Data provided -
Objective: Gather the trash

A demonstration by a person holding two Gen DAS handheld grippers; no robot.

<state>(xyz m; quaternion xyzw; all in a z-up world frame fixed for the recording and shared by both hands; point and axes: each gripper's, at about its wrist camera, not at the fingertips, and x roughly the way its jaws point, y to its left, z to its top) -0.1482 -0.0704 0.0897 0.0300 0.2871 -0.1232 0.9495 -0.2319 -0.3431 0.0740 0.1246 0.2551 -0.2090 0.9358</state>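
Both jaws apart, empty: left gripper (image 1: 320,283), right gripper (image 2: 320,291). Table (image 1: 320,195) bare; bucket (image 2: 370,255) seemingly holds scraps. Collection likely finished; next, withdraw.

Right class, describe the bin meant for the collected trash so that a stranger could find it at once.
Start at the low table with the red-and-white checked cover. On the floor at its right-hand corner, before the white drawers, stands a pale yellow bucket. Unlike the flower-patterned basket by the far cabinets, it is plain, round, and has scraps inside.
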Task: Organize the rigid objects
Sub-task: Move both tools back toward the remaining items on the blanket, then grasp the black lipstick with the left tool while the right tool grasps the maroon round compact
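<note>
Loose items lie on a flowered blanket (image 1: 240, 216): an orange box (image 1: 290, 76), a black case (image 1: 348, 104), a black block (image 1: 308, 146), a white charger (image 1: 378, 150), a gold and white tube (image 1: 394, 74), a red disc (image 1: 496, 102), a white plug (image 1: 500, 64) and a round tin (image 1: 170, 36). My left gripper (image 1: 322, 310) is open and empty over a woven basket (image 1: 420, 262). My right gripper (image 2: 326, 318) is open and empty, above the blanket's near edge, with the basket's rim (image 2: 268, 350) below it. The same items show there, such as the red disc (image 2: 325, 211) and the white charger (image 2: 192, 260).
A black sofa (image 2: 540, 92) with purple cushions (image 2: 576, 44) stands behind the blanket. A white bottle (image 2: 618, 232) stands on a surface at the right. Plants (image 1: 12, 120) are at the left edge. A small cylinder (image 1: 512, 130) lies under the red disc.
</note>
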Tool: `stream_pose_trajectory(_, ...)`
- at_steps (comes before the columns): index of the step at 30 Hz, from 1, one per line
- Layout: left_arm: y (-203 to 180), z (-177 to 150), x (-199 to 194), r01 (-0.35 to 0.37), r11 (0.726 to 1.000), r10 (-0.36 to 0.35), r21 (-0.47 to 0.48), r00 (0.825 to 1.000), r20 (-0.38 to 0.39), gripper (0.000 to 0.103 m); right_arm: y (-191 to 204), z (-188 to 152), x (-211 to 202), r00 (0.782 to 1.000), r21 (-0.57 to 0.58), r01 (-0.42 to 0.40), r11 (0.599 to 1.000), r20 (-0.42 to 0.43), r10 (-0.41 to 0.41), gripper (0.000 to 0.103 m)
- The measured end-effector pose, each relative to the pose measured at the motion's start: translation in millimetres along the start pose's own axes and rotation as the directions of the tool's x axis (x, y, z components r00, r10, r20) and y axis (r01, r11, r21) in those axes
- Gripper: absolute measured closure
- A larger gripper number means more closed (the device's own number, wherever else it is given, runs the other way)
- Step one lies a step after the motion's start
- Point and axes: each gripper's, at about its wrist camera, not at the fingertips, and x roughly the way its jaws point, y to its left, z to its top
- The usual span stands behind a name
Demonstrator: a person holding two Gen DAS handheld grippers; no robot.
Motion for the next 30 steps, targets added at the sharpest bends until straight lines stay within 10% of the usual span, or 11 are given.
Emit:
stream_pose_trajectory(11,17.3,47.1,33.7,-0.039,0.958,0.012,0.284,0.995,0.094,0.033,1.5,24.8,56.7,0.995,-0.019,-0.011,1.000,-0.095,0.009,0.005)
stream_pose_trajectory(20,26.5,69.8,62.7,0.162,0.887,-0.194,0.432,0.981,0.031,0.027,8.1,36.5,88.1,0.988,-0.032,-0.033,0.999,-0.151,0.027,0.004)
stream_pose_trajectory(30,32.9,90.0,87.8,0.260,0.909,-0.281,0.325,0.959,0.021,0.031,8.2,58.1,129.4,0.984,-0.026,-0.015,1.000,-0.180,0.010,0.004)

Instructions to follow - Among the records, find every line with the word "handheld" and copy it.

Solved problem -
A demonstration by a person holding two Gen DAS handheld grippers; no robot.
Demonstrator: a person holding two Gen DAS handheld grippers; no robot.

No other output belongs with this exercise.